Gebrauchtwagenmarkt in Deutschland: Warum SUVs boomen und E-Autos an Wert verlieren
George BenthinGebrauchtwagenmarkt in Deutschland: Warum SUVs boomen und E-Autos an Wert verlieren
Der Gebrauchtwagenmarkt in Deutschland hat in den letzten Jahren deutliche Veränderungen erlebt. Die Preise stiegen während der Chipkrise stark an, haben sich seitdem aber allmählich stabilisiert. Gleichzeitig verlieren Elektroautos (E-Autos) schneller an Wert als erwartet, während SUVs weiterhin stark nachgefragt werden.

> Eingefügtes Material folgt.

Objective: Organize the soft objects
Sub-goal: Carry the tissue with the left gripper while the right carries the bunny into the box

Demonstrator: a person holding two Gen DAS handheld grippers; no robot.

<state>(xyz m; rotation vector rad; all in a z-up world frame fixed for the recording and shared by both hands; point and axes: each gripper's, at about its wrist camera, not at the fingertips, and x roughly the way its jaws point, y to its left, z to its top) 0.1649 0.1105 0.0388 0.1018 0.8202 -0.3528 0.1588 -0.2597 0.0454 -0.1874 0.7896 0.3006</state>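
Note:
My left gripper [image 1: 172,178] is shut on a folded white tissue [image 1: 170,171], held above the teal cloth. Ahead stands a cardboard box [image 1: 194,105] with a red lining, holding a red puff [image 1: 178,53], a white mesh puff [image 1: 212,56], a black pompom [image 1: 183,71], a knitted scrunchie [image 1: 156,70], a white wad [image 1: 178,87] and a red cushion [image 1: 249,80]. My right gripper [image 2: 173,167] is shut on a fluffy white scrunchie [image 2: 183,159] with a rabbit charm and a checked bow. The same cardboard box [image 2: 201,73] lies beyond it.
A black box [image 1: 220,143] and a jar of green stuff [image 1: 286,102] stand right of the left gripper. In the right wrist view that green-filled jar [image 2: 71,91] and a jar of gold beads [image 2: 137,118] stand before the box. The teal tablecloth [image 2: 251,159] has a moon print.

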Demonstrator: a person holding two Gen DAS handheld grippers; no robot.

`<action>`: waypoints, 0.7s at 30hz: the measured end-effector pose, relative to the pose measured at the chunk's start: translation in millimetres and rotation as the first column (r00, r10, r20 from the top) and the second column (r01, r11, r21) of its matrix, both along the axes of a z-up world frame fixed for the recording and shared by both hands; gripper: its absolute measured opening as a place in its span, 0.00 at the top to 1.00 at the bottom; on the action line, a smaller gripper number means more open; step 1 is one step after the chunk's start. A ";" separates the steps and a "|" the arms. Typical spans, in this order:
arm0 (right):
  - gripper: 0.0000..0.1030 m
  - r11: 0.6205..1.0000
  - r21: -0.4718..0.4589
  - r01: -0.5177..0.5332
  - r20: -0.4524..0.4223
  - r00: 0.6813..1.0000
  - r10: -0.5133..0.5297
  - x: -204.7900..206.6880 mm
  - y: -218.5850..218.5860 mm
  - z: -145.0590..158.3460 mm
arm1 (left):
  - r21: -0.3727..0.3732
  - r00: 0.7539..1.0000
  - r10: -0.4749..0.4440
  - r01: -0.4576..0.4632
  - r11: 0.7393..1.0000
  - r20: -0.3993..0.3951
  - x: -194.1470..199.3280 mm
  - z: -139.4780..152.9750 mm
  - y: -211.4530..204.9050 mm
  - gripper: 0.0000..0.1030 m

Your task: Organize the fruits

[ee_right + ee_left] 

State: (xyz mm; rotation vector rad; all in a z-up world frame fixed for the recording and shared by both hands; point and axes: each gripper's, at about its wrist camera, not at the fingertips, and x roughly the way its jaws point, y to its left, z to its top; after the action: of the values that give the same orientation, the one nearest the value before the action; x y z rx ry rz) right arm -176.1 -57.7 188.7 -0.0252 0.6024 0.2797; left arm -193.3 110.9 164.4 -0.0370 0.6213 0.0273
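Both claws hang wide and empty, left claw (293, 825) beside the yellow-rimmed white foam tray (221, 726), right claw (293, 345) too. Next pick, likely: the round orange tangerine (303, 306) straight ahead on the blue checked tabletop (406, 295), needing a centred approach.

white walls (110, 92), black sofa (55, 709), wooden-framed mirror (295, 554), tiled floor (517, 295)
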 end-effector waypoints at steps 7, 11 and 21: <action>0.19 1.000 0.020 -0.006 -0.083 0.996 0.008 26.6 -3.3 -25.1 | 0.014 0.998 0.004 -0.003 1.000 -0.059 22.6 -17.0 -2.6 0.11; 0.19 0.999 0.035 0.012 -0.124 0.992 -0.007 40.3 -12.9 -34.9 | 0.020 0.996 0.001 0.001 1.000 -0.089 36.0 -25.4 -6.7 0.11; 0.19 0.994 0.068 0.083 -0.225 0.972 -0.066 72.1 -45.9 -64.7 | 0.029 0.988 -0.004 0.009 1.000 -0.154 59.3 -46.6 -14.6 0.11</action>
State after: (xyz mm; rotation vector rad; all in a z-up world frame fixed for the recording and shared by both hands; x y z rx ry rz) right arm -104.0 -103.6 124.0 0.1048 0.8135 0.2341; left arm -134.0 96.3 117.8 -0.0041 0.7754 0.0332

Die globale Chipknappheit sorgte zwischen 2021 und 2022 für erhebliche Störungen. Fabriken mussten die Produktion drosseln, was zu einem weltweiten Mangel von sieben bis elf Millionen Neuwagen führte. Da weniger neue Fahrzeuge verfügbar waren, wandten sich Käufer vermehrt dem Gebrauchtmarkt zu – mit der Folge, dass die Preise innerhalb eines Jahres um etwa 19 Prozent stiegen.
Die Lieferzeiten für Neuwagen verlängerten sich von sechs auf bis zu achtzehn Monate, was Gebrauchtwagen noch attraktiver machte. Die Knappheit beschleunigte auch den Umschlag: Ein durchschnittliches Fahrzeug steht heute nur noch 57 Tage beim Händler – deutlich weniger als vor der Pandemie. Bis 2024 stiegen die Halterwechsel um 7,4 Prozent auf 6,48 Millionen Fahrzeuge, da die Nachfrage weiterhin hoch blieb.
Doch nicht alle Gebrauchtwagen behielten ihren Wert. Dreijährige Batterie-Elektroautos erzielen mittlerweile nur noch etwa die Hälfte ihres ursprünglichen Preises, vor allem wegen der hohen Leasingrückläufer, die den Markt fluten. Dagegen bleiben SUVs wie der VW Tiguan, der BMW X1 oder der Audi Q3 gefragt. Anfang 2025 liegt der durchschnittliche Preis für einen Gebrauchtwagen in Deutschland bei rund 27.800 Euro – etwa fünf Prozent unter dem Höchststand von 2023.
Der Gebrauchtwagenmarkt bleibt zwar dynamisch, doch das Preistempo hat sich verlangsamt. Während E-Autos weiterhin stark an Wert verlieren, sind SUVs bei Käufern nach wie vor beliebt. Mit schnelleren Umschlagzeiten und stabiler Nachfrage deutet vieles darauf hin, dass sich der Markt allmählich normalisiert.